▸ **Brief**
Examine the data line by line and report how many lines include the word "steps", with no additional output.

-- Opening Marker --

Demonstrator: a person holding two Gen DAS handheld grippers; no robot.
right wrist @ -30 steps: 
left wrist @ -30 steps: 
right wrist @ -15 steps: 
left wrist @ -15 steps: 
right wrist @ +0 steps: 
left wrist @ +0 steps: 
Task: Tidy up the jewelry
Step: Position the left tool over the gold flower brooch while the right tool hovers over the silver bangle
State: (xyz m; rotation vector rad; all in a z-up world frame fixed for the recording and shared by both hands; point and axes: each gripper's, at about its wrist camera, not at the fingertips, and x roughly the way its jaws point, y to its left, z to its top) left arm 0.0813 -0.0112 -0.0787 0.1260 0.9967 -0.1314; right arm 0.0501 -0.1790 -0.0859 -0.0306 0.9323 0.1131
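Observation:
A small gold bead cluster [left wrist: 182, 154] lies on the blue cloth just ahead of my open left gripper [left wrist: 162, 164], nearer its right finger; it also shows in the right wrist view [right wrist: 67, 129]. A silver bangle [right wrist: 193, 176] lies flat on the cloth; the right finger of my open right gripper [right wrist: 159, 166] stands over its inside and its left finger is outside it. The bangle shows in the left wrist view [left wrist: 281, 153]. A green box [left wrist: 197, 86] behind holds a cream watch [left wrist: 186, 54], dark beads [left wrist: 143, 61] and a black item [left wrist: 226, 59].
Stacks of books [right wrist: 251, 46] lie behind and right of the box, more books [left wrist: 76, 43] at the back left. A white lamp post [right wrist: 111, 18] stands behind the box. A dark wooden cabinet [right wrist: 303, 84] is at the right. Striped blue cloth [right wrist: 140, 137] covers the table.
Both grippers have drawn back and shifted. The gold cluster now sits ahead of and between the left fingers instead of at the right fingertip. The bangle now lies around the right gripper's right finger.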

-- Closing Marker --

▸ **Solution to the problem**
6